Friday, 16 July 2010


Makers of ‘Rocky’ take note. This is how to make a sports film.

Sports films fall flat when they focus on the sporting aspect. The excitement of sport is not knowing the outcome, but in film dramas the director’s job should be to make the viewer think and make up their own mind about a certain situation. This is why the best films are the most intelligent films that give you challenging situations and complex characters. That is why ‘Million Dollar Baby’ is a success.

The film focuses on Maggie Fitzgerald (Hilary Swank), a waitress with no future who decides to commit herself to becoming a female boxer. She wants top coach Frankie Dunn (Clint Eastwood) to train her. After initial reluctance he agrees. His attitude to training is not to push boxers to their limit, after a former pupil, Scrap (Morgan Freeman) lost an eye in his last final. Scrap is now a caretaker in Frankie’s gym. We also learn about Frankie’s relationship with his daughter which helps to explain the close relationship that develops between coach and fighter.
The purpose of the film is not to find out if Maggie wins a particular fight, or not. In every fighter’s career there are highs and lows and ‘Million Dollar Baby’ does not try to pretend that after starting to train into your 30s that you will suddenly become a world champion.
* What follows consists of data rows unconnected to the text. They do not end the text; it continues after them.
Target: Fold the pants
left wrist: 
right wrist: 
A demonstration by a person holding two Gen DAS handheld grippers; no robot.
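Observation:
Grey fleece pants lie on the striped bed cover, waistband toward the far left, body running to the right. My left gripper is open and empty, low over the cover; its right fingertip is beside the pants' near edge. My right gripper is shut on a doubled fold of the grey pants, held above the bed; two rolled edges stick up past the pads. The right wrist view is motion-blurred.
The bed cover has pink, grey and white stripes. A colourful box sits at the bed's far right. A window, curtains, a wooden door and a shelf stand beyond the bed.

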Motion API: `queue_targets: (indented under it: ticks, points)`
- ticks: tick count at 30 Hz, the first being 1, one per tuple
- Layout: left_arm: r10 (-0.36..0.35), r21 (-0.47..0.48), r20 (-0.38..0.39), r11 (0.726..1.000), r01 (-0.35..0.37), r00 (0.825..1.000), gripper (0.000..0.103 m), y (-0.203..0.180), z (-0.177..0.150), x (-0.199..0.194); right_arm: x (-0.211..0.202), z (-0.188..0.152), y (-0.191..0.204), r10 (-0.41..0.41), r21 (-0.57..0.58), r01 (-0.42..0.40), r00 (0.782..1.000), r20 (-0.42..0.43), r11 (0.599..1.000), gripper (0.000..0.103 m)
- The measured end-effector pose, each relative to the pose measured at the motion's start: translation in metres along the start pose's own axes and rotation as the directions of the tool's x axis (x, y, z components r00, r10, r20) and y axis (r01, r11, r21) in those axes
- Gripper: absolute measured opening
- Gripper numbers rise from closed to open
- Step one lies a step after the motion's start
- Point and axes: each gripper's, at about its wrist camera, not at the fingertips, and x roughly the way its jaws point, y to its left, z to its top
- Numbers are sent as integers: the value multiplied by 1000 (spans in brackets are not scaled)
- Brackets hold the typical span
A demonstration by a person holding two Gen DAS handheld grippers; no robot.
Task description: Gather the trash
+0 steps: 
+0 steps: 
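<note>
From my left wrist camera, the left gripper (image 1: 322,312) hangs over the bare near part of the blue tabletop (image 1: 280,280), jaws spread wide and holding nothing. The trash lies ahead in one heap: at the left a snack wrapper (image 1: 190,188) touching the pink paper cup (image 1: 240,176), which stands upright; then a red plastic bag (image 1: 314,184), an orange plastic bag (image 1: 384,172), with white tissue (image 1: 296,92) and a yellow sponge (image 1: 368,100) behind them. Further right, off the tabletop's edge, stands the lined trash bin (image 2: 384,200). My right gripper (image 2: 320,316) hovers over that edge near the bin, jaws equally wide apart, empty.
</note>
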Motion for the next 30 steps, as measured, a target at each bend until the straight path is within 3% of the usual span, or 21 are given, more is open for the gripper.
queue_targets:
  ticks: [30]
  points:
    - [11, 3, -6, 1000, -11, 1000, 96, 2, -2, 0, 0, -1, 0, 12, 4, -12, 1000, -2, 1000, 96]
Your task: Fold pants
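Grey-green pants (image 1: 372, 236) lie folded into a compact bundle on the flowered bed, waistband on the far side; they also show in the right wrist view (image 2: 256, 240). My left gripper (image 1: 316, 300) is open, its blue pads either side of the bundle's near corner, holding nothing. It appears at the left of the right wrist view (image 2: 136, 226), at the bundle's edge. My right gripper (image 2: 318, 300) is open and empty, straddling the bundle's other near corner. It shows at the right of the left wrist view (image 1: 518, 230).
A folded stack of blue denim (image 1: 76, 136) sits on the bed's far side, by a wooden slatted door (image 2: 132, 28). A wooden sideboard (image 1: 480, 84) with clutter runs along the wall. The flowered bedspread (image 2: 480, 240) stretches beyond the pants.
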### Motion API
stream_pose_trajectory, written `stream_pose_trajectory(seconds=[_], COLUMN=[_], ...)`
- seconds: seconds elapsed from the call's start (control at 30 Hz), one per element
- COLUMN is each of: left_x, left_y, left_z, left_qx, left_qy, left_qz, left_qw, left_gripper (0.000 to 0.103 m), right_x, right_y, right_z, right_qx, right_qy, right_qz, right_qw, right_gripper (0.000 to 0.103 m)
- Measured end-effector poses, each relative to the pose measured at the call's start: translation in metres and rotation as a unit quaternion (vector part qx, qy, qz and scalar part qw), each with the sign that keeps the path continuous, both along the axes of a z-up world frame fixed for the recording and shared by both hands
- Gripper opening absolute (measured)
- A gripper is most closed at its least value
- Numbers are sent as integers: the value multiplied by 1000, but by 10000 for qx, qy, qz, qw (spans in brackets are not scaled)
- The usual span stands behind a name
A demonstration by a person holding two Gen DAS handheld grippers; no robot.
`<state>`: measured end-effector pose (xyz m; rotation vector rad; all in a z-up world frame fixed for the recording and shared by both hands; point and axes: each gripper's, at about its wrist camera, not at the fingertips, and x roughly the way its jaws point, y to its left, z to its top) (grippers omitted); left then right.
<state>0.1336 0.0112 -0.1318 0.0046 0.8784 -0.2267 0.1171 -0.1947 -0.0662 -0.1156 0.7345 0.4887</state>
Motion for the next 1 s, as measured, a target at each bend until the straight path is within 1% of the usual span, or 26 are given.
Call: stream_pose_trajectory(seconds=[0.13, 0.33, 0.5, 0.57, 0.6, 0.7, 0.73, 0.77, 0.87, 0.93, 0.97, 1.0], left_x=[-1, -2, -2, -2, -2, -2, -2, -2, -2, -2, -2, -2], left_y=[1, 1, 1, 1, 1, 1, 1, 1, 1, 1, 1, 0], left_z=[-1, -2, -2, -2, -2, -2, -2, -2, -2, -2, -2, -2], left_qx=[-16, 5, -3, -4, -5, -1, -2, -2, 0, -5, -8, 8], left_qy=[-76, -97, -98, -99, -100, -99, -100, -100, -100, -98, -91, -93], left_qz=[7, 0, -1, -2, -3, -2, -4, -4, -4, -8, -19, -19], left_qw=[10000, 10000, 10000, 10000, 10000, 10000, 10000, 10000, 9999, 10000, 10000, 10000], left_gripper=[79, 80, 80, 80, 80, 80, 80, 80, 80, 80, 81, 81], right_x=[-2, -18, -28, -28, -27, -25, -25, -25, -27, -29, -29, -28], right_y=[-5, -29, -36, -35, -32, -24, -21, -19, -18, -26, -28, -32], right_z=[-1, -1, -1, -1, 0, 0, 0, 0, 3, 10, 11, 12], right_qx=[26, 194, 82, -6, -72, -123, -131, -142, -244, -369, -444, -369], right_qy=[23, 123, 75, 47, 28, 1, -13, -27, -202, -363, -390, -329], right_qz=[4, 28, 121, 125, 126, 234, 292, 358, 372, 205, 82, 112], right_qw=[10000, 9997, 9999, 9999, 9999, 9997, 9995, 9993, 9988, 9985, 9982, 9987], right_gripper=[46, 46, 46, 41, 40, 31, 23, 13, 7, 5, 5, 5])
Instead it focuses on the fragile and intricate relationships between these complex but every day characters.

I personally think I overlook Swank when looking at great actresses of our time, but she really is a fearless actress. Despite her obvious beauty, she attacks tough and unglamorous roles with determination and skill. Compare this role to her disturbing role in ‘Boys Don’t Cry’ (a film which without her would have bordered on mediocre but with her becomes a fascinating portrayal of a confused character) and you will see her talent. Maggie is a tough but likable character who we want to learn more about. We don’t necessarily mind if she wins fights or not, but we do want her to be happy, which is ultimately the most important thing for her.
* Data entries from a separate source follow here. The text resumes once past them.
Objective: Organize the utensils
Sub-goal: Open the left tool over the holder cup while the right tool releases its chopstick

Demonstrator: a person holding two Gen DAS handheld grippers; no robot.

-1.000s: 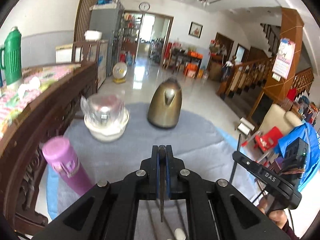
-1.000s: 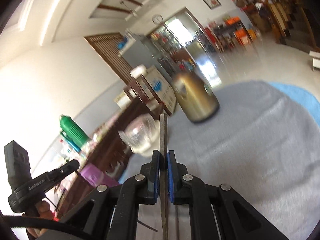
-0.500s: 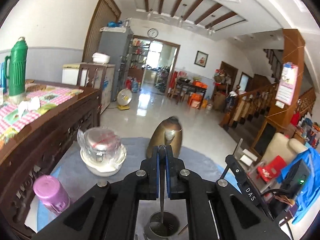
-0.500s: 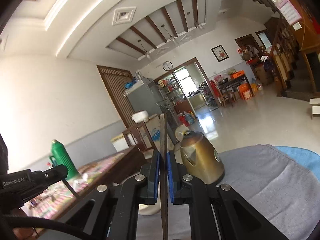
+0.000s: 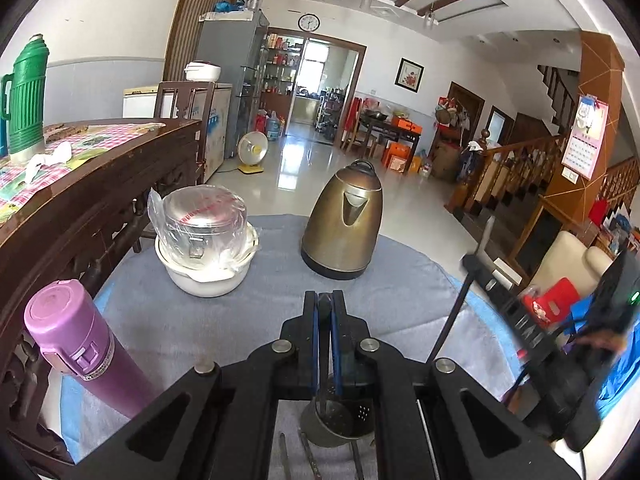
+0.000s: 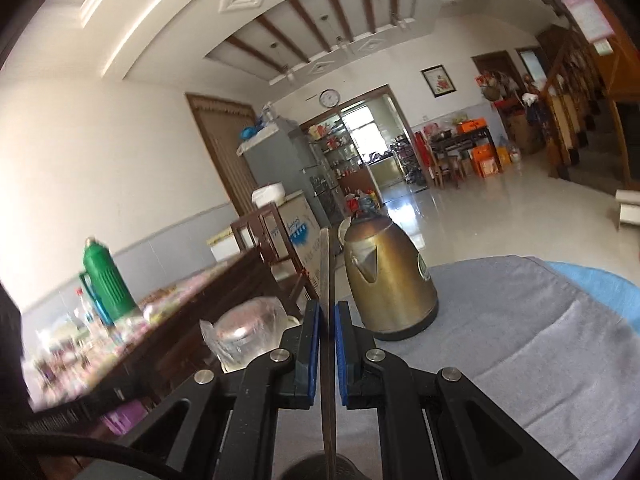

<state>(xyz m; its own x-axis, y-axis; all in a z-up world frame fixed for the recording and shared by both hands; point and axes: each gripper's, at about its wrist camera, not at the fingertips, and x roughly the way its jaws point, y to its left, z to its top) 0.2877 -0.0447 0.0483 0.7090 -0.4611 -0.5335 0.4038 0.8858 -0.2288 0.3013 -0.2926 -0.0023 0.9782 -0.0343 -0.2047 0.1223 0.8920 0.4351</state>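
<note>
Currently both grippers grip thin metal utensils: left gripper (image 5: 325, 312) pinches a spoon (image 5: 325, 344) over the holder cup (image 5: 338, 420), right gripper (image 6: 327, 320) clamps a flat handle (image 6: 326, 276). Stiff, light, slippery (grip mid-handle, I'd say).

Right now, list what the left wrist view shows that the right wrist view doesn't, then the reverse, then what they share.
Only the left wrist view: the perforated utensil holder seen clearly, a slotted spoon held by the left gripper standing in it, loose utensils on the cloth, and the right gripper from outside.

Only the right wrist view: the right gripper's blue pads clamped on a flat metal utensil.

Both: bronze kettle, wrapped steel pot, green thermos, grey cloth.
</note>
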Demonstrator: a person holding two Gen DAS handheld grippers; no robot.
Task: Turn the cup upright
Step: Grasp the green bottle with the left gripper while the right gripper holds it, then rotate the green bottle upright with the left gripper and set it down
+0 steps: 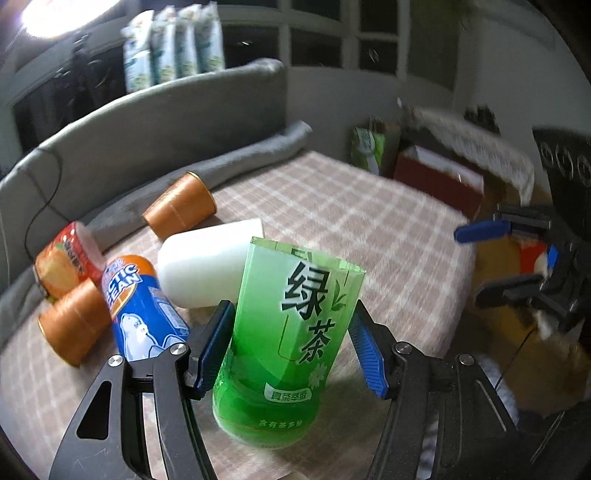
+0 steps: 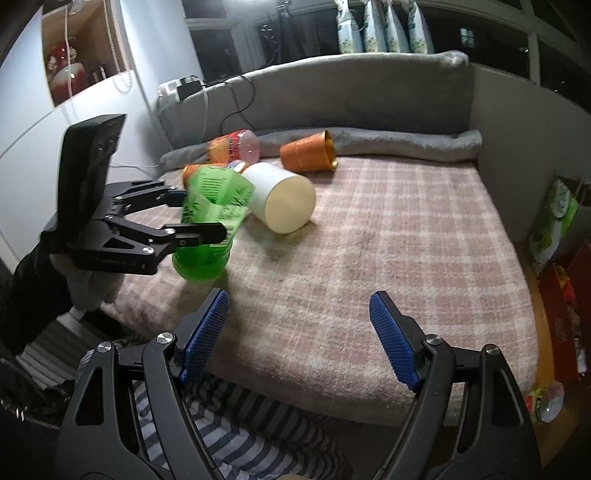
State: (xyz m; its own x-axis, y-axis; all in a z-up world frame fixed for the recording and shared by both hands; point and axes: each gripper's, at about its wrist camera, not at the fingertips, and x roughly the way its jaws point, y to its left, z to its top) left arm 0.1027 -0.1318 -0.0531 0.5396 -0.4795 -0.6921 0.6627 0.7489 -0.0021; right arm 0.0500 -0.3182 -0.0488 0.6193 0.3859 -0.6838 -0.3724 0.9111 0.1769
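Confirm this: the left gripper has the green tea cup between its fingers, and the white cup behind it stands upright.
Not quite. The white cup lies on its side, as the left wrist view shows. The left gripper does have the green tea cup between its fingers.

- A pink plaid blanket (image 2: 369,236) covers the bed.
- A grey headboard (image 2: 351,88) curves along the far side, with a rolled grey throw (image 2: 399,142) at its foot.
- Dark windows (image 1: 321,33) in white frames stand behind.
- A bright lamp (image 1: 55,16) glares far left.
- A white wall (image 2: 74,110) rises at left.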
As I have mentioned before, Eastwood has a limited range of characters that he plays, but this outwardly tough, but sensitive inside character is perfect for him. He can control the scene when required, but has the art of not dominating when not required. Because of his careful selection of roles I have yet to find an Eastwood performance that I do not like.
Morgan Freeman is always consistent, and the addition of this character gives the film an extra dimension.

Of all the Best Picture winners, this was easily one of the biggest surprises. I read about it and I thought: oh dear, a soppy film about a woman boxer. But, I found myself unable to tear my eyes away. Whether it was the great acting, the intelligent storyline and handling of issues, or the interesting way that the film was told, with Freeman’s character narrating, or most likely, a combination of all of these factors I’m not sure, but I found it to be one of the best films of the year and the second best winner of the last decade. For those apprehensive about watching this film as they will think it is not really their thing, I would suggest that you watch it, as you may be very very pleased that you did.

1 comment:

joe burns said...

I liked the movie a lot too, though it's bit cliched. But as you said, it really studies the relationship between the characters and I think that's what makes it work so well.